A 25-year software engineer is banned from writing, testing, or reviewing code because his company wants to ship 'AI slop' faster. Time to quit or cash in?

Imagine coding for 25 years. You wrote your first "Hello World" at age 6, lived and breathed software architecture, and then one random Tuesday, management tells you: "Stop coding. Let the machine do it." Suddenly, you're locked out of the codebase, banned from doing the very thing you were hired to do, all to make way for autogenerated AI garbage. Is it time to pack up and leave, or just shut up and collect the paycheck?
The drama started on Reddit when a seasoned dev dropped a bomb about his current existential crisis. He’s been a professional software engineer for nearly 25 years. Coding is his job, his hobby, his whole identity.
But his current company recently caught the generative-AI bug real bad. Apparently, traditional software engineering practices like "Code Review" and "Testing" are just annoying roadblocks preventing them from shipping "AI slop" at lightning speed.
The new company policy? The OP is no longer allowed to write code. No testing. No code reviews. It's basically an extreme sport of 'Merge and Pray'. Burnt out and feeling useless, this senior dev took to the internet to ask for career pivot ideas.
The post blew up with over 900 upvotes, and the developer community rushed in with a mix of cynical pragmatism and top-tier dad jokes:
1. The Pragmatists: Shut up and take the money Users like Keilly and Cresneta dropped the harsh truth: The US job market is an absolute bloodbath right now. If the company wants to pay a senior dev salary to sit on their hands, take the money. Keep your head down, ride out the storm, and don't jump ship without a lifeboat.
2. The Escapists: Let's go chop wood ErnieBernie10 suggested what every dev thinks about during a production outage: "We should start a settlement in the woods... live in harmony and chop wood all day." Of course, VideoGameCookie couldn't resist the pun: "What are we chopping?

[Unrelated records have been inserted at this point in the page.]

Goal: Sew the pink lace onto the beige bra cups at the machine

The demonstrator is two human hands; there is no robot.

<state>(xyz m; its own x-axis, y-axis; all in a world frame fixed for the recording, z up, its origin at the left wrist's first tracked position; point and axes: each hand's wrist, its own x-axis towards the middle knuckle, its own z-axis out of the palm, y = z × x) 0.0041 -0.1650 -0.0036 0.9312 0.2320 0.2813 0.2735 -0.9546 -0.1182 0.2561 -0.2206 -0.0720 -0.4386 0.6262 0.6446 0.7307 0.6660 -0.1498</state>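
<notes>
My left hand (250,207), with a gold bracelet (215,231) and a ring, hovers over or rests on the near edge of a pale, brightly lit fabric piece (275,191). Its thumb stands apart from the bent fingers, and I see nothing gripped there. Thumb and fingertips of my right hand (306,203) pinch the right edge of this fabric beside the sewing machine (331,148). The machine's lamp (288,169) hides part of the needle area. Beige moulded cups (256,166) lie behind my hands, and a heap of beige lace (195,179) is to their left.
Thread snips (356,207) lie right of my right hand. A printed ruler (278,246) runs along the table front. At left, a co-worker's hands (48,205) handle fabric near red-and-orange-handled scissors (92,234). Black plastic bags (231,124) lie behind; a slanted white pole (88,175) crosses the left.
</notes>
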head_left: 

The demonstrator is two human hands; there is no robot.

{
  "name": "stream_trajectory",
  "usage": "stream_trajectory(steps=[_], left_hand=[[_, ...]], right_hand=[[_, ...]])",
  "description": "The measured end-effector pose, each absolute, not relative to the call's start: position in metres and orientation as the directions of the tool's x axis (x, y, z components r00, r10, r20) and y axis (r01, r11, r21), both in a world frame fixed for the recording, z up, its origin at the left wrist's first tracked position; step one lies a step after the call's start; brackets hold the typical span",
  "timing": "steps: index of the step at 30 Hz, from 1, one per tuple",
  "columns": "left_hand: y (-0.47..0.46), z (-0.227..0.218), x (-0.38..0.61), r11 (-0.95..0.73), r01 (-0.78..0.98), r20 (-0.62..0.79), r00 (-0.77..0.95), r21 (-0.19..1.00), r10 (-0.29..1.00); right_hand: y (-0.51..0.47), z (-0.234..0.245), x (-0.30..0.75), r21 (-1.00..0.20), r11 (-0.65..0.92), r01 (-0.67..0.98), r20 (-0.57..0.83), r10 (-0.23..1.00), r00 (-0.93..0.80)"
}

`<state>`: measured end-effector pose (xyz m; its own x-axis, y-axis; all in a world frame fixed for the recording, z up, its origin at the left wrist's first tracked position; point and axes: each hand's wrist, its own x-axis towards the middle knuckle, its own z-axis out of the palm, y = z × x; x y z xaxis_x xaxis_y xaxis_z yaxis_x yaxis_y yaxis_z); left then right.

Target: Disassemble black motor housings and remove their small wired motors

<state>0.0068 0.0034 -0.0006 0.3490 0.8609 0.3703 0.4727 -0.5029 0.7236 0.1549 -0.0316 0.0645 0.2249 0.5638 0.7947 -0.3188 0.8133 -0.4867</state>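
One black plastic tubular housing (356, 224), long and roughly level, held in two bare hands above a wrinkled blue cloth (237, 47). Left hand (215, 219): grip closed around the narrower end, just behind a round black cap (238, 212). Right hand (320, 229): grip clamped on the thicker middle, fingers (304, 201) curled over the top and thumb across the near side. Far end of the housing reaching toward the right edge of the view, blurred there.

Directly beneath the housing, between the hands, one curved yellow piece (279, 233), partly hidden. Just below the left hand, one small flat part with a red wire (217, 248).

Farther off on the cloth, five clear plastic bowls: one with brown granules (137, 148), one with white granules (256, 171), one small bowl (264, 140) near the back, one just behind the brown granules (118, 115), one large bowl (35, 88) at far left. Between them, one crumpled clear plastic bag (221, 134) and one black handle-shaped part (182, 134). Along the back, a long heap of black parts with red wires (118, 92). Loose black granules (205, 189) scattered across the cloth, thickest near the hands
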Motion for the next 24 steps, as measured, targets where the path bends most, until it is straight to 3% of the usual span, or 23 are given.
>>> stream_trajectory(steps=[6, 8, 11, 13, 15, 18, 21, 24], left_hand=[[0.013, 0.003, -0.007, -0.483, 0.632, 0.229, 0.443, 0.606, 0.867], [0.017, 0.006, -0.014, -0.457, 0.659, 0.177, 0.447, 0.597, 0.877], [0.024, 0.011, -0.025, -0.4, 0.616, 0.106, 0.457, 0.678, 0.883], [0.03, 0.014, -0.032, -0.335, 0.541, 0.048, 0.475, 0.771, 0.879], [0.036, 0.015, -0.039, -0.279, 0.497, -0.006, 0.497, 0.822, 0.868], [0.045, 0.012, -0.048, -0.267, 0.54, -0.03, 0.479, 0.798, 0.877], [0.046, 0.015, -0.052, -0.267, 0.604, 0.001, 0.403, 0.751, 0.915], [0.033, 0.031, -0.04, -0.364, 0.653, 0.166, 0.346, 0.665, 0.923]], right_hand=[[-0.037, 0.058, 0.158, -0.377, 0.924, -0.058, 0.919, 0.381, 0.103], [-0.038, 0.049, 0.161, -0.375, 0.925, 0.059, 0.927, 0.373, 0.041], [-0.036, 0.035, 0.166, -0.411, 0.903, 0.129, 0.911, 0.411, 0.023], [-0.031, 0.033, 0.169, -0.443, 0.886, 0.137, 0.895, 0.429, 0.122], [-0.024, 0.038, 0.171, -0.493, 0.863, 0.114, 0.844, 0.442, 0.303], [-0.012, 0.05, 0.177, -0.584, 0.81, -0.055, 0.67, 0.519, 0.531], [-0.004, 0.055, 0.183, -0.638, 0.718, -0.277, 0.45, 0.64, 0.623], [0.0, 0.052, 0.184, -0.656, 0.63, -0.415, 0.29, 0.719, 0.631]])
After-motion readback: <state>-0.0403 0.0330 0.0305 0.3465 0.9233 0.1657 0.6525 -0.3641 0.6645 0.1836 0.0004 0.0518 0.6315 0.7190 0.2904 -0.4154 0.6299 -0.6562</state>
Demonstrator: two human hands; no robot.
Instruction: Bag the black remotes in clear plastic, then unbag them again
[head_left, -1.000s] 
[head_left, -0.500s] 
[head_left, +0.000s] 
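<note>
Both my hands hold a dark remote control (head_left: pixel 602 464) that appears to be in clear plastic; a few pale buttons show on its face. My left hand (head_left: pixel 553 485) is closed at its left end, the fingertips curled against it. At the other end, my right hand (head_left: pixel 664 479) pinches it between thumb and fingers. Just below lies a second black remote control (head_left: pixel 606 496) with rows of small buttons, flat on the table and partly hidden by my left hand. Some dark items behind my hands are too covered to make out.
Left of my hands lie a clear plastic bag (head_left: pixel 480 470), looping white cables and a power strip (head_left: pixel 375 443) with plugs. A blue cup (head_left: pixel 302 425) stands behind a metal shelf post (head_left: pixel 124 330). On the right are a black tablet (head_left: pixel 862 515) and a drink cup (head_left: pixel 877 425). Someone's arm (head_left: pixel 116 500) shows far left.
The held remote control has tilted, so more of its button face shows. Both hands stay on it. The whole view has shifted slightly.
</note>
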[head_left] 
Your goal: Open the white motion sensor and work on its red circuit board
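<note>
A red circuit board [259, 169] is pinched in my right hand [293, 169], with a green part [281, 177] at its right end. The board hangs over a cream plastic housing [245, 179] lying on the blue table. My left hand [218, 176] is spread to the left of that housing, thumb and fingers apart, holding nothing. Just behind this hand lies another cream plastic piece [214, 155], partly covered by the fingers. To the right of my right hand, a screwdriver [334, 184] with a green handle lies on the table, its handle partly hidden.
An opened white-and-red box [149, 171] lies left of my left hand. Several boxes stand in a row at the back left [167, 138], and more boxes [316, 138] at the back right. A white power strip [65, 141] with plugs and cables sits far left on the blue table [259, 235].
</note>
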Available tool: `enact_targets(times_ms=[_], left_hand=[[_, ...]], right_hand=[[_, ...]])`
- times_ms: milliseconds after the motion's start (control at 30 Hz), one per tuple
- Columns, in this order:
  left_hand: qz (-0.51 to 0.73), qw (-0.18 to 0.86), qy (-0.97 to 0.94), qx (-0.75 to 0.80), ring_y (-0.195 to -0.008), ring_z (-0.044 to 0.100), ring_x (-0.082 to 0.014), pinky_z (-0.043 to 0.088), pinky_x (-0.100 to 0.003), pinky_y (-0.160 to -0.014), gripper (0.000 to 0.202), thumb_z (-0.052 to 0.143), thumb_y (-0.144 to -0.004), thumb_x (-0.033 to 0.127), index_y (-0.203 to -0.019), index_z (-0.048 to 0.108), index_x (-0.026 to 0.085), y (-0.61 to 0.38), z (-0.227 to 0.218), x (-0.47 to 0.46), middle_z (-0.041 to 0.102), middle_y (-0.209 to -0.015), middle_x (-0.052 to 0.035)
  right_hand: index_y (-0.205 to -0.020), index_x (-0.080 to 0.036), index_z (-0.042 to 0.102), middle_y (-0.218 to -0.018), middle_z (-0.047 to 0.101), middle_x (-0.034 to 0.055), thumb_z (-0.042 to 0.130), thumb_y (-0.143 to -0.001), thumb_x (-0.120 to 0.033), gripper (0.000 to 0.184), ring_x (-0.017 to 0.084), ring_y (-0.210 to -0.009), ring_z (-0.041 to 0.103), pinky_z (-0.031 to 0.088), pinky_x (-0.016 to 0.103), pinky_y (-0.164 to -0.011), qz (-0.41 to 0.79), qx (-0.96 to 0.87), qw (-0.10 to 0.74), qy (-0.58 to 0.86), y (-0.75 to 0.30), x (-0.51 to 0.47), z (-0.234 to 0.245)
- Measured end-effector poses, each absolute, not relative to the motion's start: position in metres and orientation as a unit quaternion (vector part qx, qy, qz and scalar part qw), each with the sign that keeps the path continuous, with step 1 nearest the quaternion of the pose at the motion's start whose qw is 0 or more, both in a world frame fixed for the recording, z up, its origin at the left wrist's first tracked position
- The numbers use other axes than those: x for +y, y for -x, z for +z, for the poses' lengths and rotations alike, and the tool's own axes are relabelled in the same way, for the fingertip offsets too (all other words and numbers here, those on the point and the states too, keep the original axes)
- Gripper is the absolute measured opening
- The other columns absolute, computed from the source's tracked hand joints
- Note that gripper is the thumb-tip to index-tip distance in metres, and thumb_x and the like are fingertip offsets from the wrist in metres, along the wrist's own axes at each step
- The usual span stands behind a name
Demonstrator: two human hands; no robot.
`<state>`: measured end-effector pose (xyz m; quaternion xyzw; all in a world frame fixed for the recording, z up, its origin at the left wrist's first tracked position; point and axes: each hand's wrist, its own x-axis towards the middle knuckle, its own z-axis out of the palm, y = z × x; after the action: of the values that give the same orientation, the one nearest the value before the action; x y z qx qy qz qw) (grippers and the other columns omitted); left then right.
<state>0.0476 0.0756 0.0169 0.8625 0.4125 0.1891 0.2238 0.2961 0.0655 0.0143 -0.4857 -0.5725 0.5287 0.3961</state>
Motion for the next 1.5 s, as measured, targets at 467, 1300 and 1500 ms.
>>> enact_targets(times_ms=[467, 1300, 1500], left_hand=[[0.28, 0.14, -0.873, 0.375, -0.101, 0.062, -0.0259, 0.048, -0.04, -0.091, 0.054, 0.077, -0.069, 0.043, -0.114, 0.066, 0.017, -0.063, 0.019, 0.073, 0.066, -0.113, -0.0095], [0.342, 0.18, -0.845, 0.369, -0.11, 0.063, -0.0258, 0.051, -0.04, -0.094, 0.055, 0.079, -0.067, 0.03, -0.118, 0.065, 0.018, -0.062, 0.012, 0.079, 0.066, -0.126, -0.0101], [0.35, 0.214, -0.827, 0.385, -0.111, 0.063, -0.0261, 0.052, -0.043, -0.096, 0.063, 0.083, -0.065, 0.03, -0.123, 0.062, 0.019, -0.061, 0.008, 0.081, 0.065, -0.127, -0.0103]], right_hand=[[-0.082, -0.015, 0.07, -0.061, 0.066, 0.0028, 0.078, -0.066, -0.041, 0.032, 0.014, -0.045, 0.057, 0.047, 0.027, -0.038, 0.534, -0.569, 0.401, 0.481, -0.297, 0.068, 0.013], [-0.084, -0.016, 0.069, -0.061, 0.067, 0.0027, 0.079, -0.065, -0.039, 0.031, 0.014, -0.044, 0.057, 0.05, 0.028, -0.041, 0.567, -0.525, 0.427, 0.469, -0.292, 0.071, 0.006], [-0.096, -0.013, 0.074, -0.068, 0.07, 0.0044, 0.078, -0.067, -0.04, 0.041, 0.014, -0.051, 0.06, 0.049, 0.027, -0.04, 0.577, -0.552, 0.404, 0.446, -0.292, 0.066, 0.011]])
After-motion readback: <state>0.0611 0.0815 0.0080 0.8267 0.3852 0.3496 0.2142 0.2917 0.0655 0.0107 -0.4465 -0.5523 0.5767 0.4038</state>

AlpineJS, RedwoodJS, TimberPHP?" Once a dev, always a dev.
3. The Hardcore Pivot: Where bugs equal death User scandii provided the most solid career advice: Pivot to industries where bad code literally kills people. Think aerospace, medical ventilators, or nuclear energy. These fields are bound by strict legal compliance and safety standards. They absolutely cannot afford the "move fast and ship AI slop" mentality.
4. The Ticking Time Bomb: Run before it blows Others like Krigrim and jameson5555 pointed out the obvious flaw: If no one is reviewing PRs, who is approving this mess? They advised the OP to start interviewing immediately. Get out before the codebase turns into an unmaintainable nightmare of spaghetti code that the OP will inevitably be asked to fix.
Look, the AI hype-train is real, and some management teams are driving it straight off a cliff. AI is a fantastic tool, but entirely removing human testing and review loops is corporate suicide.
So, what’s the takeaway here? First, never tie your entire ego to your employer's tech stack or policies. If management wants to burn the house down while paying you a premium, let them. Second, use this "downtime" wisely. Upskill, build side projects, and silently prep for interviews. The AI bubble will eventually stabilize, and when these companies realize their code is a dumpster fire, they're going to need real human developers to clean it up.
Stay sane out there, folks. And maybe keep a wooden axe handy just in case.